Las dos semanas de Sadikman en la Universidad de Austin incluso la inspiraron a llevar la lucha por la libertad de expresión de regreso a su campus local al iniciar un nuevo club extracurricular llamado Free Inquiry of Brown este próximo otoño. “Mi experiencia en la Universidad de Austin realmente me hizo desear cambiar la cultura del campus de Brown en el futuro, así que estoy tomando la iniciativa y creando mi propio espacio en el campus para el diálogo abierto y la discusión política.

“Fue la experiencia de aprendizaje más increíble de mi vida”, agregó Sadikman. “No quiero sonar cursi, pero realmente cambió mi vida”.


Widener Norris: “A medida que voy a la universidad, Quiero decir lo que pienso y que se escuche mi voz.

Widener Norris asistió al programa de verano de la Universidad de Austin para prepararse para la vida universitaria en la Universidad de Georgia.
Widener Norris asistió al programa de verano de la Universidad de Austin para prepararse para la vida universitaria en la Universidad de Georgia.
JT Tomlin/ Tomlin Visuales para el

Como estudiante de primer año en la Universidad de Georgia, Widener Norris aún no ha experimentado la vida universitaria, pero está preocupado por la creciente intolerancia de la academia hacia el libre pensamiento, un sentimiento ampliamente compartido por los actuales estudiantes y facultad alrededor del país. “Me preocupa la aparente falta de diversidad de perspectivas”, dijo a The Post.

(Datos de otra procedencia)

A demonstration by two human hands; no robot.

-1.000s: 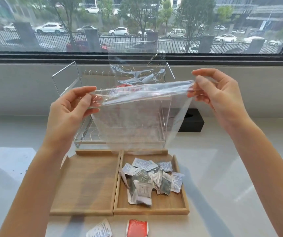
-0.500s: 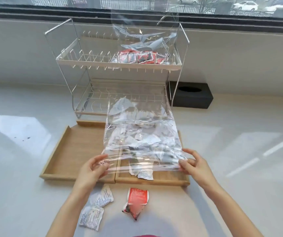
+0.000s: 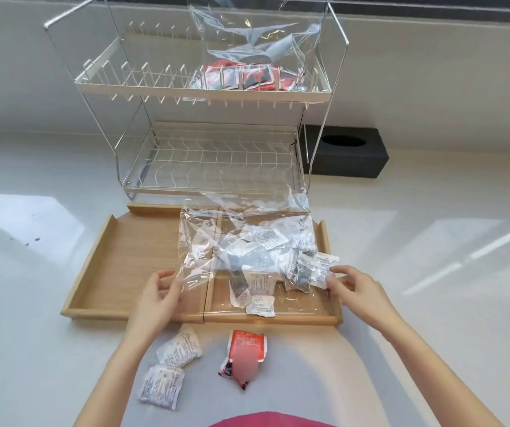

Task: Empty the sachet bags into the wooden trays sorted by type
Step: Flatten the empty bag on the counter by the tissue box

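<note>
Two wooden trays sit side by side. The left tray (image 3: 124,257) holds nothing, while several white and grey sachets (image 3: 259,260) lie in the right tray (image 3: 324,317). Draped flat over the right tray, and reaching onto the left one, is an empty clear bag (image 3: 204,238). My left hand (image 3: 158,295) pinches its near left corner and my right hand (image 3: 353,288) its near right corner. A second clear bag with red sachets (image 3: 247,77) rests on the top shelf of the wire rack (image 3: 142,90).
In front of the trays, two white sachets (image 3: 181,349) (image 3: 161,385) and one red sachet (image 3: 246,346) lie loose on the white counter. A black box (image 3: 346,154) stands to the right of the rack, whose lower shelf (image 3: 216,161) holds nothing.
The clear bag was held up high between both hands; it has come down and now lies across the trays, with both hands at its near corners. The view tilted downward.
</note>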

El historiador Niall Ferguson dice que ayudó a cofundar la Universidad de Austin “porque la educación superior no funciona”.
El historiador Niall Ferguson dice que ayudó a cofundar la Universidad de Austin “porque la educación superior no funciona”.
universidad de austin

“Realmente no he tenido experiencias negativas hasta ahora, desde que fui a una escuela secundaria donde la gente tiende a tener puntos de vista bastante similares a los míos”, dijo el nativo de Athens, Georgia. “Pero he visitado muchas universidades y ahora tengo un gusto por algunos de sus defectos. A medida que avanzo estos cuatro años en la universidad, quiero estar equipado para decir lo que pienso, comprometerme con diversas perspectivas y que se escuche mi voz. El programa de Cursos Prohibidos es una excelente manera de aprender eso”.

El joven de 18 años, que planea estudiar bioquímica y biología molecular este otoño, dijo que le encantaba debatir temas que están estrictamente prohibidos en la mayoría de los campus.

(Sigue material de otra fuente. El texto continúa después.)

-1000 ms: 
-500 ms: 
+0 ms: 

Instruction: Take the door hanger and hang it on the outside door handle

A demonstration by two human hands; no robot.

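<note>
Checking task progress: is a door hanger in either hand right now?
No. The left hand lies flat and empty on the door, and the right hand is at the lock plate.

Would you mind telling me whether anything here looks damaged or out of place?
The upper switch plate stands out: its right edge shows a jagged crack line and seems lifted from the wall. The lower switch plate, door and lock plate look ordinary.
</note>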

“Debatíamos temas muy controvertidos, como si las mujeres transgénero son mujeres”, recordó. “Incluso mencionar ese tema se consideraría cancelable en la mayoría de los casos. [places], pero pudimos tener una discusión civil y crítica. Realmente me sorprendió la sed de la gente por un debate real. Todos en este programa provenían de entornos políticos y sociales completamente diferentes, pero estábamos realmente unidos en el sentido de que anhelábamos una discusión genuina”.

Mientras Norris se dirige a su propia escuela este otoño, está agradecido de haber pasado una semana en un ambiente donde podía expresarse libremente. “Todo el propósito de una universidad es buscar la verdad, no la verdad relativa, sino absoluto verdad. La única forma en que se puede hacer es a través de discusiones genuinas y de buena fe entre personas con diferentes puntos de vista”.